PROBLEM TO WORK ON:
The answer must consist solely of the lines below starting at the one containing "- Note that" and ending at the one containing "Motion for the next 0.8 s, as", repeated exactly, with both ends included and all pictures omitted.

ENTRIES PROVIDED:
════════
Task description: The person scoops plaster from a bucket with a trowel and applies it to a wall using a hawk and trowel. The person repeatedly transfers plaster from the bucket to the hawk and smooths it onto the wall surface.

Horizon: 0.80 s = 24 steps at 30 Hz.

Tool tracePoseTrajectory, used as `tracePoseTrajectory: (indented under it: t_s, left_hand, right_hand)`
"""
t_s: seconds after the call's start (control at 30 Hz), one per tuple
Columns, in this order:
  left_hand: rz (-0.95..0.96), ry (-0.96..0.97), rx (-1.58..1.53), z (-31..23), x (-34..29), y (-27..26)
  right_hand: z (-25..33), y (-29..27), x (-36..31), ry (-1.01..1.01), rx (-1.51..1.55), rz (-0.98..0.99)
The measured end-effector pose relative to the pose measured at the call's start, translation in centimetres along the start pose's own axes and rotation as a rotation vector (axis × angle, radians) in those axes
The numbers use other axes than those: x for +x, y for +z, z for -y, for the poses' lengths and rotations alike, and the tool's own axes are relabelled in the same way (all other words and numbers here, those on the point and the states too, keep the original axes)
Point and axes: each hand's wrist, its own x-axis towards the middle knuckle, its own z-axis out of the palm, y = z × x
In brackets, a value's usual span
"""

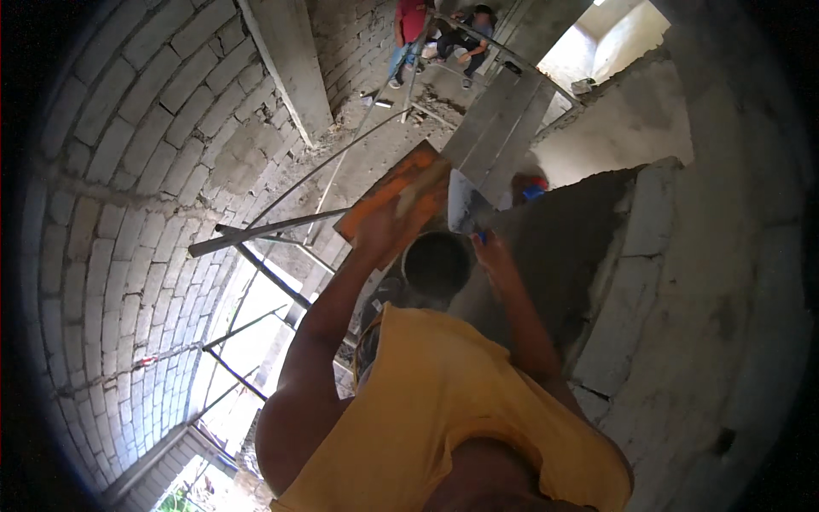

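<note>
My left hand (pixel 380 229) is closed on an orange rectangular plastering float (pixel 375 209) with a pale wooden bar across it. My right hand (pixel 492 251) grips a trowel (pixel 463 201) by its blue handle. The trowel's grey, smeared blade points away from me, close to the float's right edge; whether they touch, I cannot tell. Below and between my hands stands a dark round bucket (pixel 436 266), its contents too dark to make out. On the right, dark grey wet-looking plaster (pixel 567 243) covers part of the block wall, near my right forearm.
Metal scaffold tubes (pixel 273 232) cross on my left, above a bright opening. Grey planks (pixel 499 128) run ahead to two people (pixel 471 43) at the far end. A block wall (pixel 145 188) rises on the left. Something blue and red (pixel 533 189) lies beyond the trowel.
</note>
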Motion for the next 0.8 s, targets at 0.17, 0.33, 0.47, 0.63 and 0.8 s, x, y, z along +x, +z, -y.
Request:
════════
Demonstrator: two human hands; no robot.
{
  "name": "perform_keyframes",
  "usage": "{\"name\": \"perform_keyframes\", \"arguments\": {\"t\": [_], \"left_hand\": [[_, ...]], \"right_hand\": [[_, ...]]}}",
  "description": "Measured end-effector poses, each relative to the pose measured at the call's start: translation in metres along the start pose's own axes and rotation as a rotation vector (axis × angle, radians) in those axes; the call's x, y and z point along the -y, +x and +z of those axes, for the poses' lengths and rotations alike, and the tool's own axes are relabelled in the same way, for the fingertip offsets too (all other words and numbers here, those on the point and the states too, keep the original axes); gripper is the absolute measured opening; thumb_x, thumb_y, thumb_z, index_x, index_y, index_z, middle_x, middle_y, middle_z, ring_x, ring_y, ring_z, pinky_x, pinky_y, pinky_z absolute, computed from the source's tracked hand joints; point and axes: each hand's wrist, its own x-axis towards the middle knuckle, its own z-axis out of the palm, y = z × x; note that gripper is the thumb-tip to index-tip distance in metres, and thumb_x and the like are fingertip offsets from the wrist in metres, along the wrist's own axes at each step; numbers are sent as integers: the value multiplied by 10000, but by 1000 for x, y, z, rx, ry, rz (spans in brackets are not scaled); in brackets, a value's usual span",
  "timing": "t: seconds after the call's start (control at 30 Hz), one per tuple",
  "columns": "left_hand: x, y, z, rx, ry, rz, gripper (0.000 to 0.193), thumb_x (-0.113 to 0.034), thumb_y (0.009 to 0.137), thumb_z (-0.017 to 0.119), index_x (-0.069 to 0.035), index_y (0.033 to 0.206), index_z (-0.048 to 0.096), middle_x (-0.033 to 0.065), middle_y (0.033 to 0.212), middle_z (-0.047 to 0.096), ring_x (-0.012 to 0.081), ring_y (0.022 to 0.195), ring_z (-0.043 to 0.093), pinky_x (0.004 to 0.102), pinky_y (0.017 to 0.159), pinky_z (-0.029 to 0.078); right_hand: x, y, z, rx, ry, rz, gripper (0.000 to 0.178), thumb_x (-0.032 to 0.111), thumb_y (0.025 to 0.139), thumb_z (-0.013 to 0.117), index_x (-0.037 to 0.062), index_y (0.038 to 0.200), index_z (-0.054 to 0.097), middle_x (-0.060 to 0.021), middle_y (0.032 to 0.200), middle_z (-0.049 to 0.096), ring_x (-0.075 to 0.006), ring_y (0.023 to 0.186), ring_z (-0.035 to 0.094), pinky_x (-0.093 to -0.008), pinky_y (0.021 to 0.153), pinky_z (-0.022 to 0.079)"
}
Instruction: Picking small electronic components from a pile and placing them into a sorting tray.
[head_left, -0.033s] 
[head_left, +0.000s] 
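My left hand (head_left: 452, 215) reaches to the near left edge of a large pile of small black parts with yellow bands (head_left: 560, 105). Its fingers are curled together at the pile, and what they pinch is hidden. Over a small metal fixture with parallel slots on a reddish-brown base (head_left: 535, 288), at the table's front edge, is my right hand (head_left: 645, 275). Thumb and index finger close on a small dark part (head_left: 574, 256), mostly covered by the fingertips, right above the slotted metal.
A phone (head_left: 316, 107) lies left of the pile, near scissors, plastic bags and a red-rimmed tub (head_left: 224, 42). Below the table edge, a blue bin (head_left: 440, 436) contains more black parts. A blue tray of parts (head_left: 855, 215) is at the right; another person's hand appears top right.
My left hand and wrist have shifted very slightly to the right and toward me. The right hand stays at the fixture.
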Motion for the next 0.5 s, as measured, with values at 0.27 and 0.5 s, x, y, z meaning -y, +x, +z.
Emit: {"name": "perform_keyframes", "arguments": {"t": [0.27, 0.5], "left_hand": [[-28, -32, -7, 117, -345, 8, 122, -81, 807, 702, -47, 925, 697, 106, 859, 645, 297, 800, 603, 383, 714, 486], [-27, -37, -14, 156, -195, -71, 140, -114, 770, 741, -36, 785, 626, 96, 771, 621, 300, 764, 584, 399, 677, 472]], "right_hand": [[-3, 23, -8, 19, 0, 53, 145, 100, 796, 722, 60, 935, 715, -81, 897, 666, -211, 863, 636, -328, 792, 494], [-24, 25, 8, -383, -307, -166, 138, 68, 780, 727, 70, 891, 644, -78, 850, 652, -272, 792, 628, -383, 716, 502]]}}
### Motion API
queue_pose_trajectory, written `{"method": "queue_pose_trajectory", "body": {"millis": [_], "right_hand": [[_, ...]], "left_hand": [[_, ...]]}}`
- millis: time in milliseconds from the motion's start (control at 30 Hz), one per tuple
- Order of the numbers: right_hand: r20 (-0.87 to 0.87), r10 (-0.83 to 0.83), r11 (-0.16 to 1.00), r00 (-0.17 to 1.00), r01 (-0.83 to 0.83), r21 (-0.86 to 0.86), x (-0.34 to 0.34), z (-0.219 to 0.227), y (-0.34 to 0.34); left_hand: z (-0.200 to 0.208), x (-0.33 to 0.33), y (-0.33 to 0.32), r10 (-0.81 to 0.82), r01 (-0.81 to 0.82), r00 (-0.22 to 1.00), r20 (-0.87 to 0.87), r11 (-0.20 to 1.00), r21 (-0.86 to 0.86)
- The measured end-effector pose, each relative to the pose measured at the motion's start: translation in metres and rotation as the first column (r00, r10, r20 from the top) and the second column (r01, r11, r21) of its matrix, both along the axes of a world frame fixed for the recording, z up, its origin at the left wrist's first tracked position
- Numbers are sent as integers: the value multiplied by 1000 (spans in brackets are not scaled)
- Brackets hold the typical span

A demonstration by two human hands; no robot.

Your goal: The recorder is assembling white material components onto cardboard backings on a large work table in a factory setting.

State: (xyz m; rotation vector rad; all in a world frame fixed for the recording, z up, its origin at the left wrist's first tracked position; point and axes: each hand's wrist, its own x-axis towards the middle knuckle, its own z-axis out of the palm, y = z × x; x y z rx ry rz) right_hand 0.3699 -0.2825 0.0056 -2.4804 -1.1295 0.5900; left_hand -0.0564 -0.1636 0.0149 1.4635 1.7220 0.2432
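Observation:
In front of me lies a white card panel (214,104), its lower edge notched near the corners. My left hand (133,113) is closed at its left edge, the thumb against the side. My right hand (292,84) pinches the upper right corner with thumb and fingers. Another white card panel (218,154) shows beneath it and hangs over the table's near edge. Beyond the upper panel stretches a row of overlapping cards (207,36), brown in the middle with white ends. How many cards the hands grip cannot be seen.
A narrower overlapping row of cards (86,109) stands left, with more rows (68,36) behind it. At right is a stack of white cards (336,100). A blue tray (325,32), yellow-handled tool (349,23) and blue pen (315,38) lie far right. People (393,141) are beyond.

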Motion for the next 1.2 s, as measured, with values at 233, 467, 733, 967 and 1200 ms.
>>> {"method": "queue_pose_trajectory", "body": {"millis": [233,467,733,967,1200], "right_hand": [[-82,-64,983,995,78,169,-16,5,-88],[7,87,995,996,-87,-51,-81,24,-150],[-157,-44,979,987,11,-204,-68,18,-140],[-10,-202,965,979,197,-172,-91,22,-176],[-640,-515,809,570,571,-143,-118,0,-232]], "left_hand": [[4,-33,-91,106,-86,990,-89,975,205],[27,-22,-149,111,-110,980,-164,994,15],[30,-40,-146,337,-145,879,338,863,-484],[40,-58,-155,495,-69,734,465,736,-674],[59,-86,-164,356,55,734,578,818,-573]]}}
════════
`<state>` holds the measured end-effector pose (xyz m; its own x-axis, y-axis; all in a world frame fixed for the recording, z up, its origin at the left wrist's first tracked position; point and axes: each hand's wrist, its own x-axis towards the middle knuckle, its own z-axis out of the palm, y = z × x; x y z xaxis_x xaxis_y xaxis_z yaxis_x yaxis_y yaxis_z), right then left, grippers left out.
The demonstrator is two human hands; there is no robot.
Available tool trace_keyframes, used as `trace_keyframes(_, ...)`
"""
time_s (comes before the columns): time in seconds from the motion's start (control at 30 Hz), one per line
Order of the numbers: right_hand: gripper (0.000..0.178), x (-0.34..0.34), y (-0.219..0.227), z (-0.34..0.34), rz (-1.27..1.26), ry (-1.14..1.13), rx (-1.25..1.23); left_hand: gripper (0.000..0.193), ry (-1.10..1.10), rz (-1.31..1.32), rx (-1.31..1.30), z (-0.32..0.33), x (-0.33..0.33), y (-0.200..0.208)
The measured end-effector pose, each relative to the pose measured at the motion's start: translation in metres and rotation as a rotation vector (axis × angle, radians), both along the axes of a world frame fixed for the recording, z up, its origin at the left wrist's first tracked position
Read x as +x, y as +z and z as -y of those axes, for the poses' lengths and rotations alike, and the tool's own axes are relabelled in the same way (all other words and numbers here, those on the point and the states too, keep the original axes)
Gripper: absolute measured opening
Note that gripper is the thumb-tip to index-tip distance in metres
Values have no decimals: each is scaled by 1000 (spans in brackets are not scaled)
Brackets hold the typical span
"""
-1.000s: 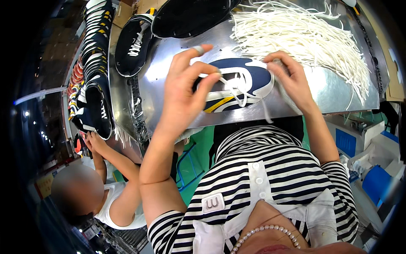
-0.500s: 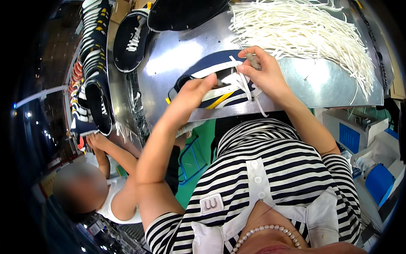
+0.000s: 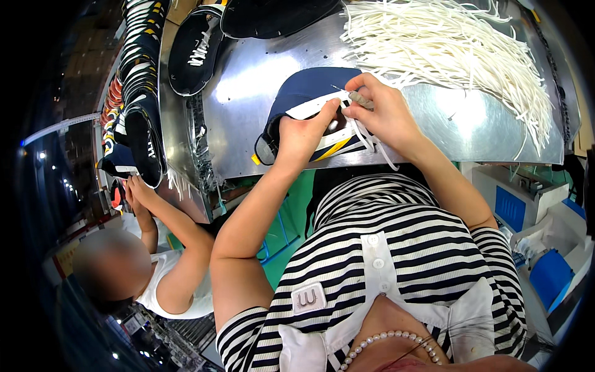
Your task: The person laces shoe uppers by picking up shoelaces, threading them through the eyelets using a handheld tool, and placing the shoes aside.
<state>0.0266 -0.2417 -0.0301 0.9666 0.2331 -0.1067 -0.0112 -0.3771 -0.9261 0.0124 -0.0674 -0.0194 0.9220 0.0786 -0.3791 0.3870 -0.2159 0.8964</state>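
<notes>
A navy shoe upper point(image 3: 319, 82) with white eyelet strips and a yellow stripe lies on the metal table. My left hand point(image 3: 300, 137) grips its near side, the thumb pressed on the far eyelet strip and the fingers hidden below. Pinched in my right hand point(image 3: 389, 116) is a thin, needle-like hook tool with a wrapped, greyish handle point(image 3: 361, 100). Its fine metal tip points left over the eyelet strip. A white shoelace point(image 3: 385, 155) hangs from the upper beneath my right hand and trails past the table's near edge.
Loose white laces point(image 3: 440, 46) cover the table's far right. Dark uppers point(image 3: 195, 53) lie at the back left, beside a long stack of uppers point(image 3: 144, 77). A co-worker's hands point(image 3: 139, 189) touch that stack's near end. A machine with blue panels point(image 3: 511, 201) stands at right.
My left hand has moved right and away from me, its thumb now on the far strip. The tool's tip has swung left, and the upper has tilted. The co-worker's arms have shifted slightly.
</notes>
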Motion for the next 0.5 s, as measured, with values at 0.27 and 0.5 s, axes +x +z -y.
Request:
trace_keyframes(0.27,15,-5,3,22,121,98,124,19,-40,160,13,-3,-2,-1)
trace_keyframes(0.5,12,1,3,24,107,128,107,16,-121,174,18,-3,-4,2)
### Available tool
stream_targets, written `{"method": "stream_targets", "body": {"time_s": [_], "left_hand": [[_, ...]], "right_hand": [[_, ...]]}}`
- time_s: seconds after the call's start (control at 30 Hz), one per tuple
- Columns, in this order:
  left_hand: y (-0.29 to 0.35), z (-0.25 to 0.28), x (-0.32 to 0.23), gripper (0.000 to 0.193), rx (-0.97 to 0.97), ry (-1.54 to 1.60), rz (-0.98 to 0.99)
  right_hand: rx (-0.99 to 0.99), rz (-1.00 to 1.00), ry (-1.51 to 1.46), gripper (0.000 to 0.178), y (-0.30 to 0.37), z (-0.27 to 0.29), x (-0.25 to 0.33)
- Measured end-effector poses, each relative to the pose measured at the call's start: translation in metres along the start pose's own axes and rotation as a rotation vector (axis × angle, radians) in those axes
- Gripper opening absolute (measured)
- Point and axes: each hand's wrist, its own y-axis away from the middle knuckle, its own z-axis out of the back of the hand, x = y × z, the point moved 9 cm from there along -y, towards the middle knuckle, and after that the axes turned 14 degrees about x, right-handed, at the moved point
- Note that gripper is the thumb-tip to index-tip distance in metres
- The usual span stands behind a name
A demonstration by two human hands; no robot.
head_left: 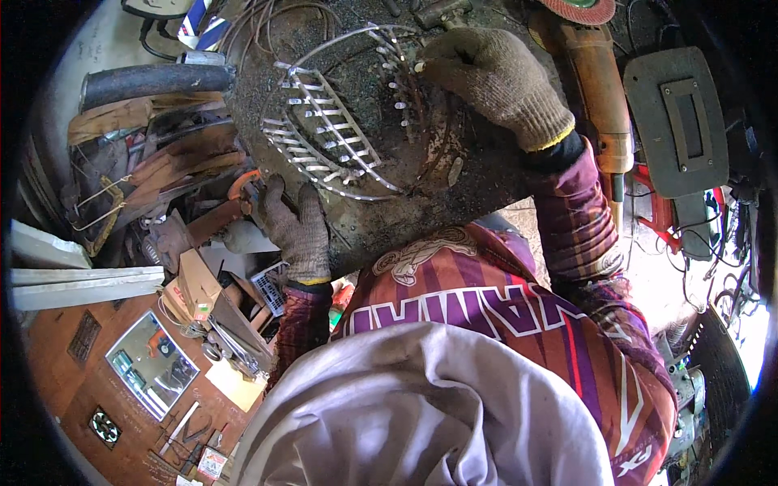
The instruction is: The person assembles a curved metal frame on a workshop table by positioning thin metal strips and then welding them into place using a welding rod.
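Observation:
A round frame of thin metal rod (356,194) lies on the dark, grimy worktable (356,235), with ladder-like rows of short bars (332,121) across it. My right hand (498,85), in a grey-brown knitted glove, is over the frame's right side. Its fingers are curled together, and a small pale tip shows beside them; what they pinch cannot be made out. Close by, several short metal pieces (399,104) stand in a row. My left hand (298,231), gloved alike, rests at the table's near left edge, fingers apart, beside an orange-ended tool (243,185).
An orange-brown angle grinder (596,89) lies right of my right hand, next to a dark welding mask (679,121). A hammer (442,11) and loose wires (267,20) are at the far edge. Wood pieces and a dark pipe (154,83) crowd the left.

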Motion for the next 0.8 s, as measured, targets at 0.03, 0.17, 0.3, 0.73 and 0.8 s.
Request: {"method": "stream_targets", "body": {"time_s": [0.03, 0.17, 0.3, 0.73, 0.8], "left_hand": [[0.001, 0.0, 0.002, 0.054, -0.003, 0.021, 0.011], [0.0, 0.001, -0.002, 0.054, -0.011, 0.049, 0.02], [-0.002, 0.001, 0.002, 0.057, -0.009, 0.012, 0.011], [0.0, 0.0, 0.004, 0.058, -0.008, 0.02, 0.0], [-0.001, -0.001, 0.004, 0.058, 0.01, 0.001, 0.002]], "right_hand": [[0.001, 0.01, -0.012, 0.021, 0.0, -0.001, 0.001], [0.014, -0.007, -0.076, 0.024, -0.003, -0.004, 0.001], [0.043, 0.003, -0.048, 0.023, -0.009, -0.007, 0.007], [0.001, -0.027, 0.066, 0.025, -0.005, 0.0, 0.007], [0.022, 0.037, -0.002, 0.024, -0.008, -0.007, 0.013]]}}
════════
COMPLETED TASK:
- Note that gripper is the thumb-tip to index-tip distance in metres
- The usual span stands behind a name
A demonstration by two human hands; no robot.
head_left: 
The instruction is: The person assembles a curved metal frame on a workshop table by positioning thin metal strips and then welding them into place using a welding rod.
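Observation:
A round frame of thin metal rod (356,194) lies on the dark, grimy worktable (356,235), with ladder-like rows of short bars (332,121) across it. My right hand (498,85), in a grey-brown knitted glove, is over the frame's right side. Its fingers are curled together, and a small pale tip shows beside them; what they pinch cannot be made out. Close by, several short metal pieces (399,104) stand in a row. My left hand (298,231), gloved alike, rests at the table's near left edge, fingers apart, beside an orange-ended tool (243,185).
An orange-brown angle grinder (596,89) lies right of my right hand, next to a dark welding mask (679,121). A hammer (442,11) and loose wires (267,20) are at the far edge. Wood pieces and a dark pipe (154,83) crowd the left.
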
Motion for the next 0.8 s, as measured, targets at 0.03, 0.17, 0.3, 0.73 and 0.8 s.

That was the complete answer.